Wrap rage is the name for a heightened level of anger and frustration at blister pack or clamshell packaging, but I’m not certain if there’s a name for the injuries consumers regularly get both from the packaging as well as the use of improper implements such as razor blades, box cutters, and ice picks to do combat with the packaging.

But I digress.

To avoid a trip to the emergency room or trauma center, I called Amazon customer support. Upon looking at a photo of the packaging on the Amazon web site, the rep I spoke to transferred me to a supervisor, with whom I figured out a relatively safe way to open it, albeit in about 20 minutes’ time.

This experience led me to do some research about Amazon and packaging.  It turns out that Amazon – just a little over a year ago – promoted how it was moving products such as mine to more customer-friendly packaging with the cooperation of the manufacturers and, lo and behold, the lede photo in a Wall Street Journal article trumpeting this effort was my Norelco OneBlade or at the very least an extremely similar Norelco OneBlade model. There it was, in a consumer-friendly cardboard box that appeared to be easy to open and had no sharp edges.

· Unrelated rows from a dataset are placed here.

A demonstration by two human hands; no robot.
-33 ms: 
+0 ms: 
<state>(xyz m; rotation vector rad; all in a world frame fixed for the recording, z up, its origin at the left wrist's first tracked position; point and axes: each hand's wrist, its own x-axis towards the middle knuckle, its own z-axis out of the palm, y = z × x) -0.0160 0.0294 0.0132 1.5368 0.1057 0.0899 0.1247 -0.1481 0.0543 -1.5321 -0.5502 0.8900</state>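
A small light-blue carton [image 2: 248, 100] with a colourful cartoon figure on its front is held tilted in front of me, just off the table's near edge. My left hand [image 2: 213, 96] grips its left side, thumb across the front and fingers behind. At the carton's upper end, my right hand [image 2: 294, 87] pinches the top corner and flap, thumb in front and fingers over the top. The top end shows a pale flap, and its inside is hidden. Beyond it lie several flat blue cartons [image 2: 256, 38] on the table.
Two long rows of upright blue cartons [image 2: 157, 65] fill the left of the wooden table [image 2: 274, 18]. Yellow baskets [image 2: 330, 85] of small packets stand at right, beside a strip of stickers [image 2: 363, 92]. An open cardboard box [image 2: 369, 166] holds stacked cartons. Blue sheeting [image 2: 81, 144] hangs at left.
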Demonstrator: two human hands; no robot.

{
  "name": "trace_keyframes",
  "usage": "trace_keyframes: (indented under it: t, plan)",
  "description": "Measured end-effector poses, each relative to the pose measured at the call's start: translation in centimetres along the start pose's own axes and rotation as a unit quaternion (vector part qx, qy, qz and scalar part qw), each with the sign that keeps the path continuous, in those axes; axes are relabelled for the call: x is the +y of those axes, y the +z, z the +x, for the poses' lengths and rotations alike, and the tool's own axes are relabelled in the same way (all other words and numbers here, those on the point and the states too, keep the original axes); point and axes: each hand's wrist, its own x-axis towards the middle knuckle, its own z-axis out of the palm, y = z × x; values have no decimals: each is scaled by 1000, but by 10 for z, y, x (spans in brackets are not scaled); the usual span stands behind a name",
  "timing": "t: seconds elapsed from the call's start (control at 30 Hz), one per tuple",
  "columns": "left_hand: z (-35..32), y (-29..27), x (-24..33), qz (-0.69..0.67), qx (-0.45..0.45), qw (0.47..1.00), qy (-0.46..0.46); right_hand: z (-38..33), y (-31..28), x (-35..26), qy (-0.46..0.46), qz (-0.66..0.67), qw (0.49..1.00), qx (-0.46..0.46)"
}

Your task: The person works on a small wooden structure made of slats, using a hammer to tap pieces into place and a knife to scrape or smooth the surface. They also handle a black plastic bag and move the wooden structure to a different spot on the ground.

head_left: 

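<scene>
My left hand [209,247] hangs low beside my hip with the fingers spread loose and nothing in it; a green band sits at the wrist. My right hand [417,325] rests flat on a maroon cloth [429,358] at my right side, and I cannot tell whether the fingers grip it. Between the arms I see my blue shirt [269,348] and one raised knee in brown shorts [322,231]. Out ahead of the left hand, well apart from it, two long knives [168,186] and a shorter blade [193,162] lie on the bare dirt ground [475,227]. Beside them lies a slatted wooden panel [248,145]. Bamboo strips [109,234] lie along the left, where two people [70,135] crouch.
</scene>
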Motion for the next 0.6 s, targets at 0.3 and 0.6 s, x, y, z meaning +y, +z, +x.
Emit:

Given the concerns that many consumers – especially younger ones – have about the environmental impact of each order as well as the ones we all have about the loss of a finger, one would think that the right type of packaging, i.e. frustration free and earth-friendly, would win customer loyalty.

As consumers stayed home during the first six months of the coronavirus pandemic, Amazon’s sales increased as much as 60%, according to some estimates. As a result, there’s a lot more wasteful packaging floating around, in some cases literally.

“Prime members … were shopping more often and with larger baskets,” said Amazon’s chief financial officer, Brian Olsavsky, on a call with reporters after announcing record quarterly profit and sales in the second quarter of 2020 at the height of the pandemic.